▶ Task description
From the first line of the data down to and including the line with "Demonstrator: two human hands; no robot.", copy everything exactly, leaving out pictures.

▶ Dataset content
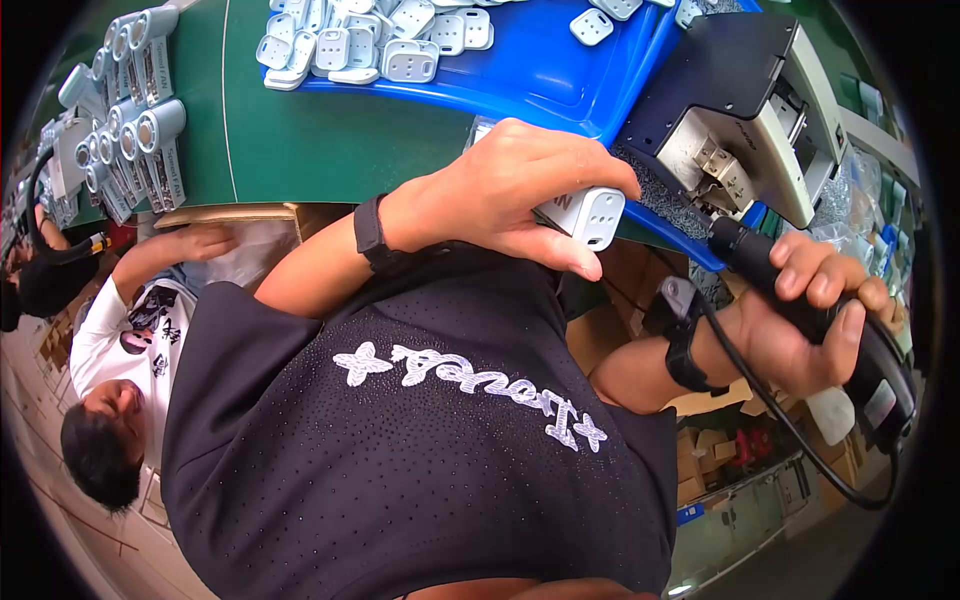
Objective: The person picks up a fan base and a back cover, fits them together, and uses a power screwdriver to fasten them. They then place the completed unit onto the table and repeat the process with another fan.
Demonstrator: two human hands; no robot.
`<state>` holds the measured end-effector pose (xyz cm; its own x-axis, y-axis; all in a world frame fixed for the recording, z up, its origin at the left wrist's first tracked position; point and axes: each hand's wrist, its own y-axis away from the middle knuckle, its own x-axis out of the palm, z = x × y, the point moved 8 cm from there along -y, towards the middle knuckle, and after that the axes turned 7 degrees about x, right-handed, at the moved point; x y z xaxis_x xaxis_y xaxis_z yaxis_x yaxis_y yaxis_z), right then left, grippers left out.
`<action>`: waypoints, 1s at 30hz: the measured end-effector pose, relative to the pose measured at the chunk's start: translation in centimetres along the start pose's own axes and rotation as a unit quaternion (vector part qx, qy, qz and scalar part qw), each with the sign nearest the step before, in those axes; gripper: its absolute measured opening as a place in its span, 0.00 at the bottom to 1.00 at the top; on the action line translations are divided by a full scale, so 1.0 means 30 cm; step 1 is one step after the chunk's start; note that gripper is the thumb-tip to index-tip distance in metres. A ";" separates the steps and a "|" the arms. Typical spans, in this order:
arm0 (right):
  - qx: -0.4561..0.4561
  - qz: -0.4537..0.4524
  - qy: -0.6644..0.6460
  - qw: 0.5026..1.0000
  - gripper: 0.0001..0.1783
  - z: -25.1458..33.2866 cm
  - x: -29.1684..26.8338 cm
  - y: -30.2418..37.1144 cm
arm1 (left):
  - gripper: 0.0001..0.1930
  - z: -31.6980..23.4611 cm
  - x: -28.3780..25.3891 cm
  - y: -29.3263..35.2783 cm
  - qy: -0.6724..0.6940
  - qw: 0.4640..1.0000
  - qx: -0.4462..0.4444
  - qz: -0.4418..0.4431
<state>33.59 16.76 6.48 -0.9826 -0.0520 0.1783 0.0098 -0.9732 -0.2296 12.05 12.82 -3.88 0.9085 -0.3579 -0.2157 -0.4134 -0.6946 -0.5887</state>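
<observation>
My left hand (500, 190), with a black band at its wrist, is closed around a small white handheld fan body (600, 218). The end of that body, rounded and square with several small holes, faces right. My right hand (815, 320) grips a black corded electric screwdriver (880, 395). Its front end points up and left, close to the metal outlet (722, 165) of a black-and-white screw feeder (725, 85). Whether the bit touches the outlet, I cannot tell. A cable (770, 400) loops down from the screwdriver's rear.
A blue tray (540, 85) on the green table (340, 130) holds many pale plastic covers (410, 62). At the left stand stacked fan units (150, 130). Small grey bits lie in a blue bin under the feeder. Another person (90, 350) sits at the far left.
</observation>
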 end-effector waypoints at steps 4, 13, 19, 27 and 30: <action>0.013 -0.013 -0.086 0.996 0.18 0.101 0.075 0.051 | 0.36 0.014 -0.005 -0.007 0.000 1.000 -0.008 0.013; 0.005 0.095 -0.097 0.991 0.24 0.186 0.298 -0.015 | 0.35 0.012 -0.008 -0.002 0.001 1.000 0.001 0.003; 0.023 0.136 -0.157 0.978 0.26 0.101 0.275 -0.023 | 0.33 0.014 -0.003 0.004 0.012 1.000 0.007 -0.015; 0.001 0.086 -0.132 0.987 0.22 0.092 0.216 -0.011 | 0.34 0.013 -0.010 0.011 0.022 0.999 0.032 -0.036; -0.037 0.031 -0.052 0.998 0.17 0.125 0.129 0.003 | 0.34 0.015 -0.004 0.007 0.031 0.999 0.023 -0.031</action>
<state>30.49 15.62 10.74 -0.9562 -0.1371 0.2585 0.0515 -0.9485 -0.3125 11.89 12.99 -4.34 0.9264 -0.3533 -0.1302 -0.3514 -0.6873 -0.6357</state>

▶ Response to this task
Objective: The person picks up a fan base and a back cover, fits them together, and uses a power screwdriver to fasten them. They then place the completed unit onto the table and repeat the process with another fan.
Demonstrator: two human hands; no robot.

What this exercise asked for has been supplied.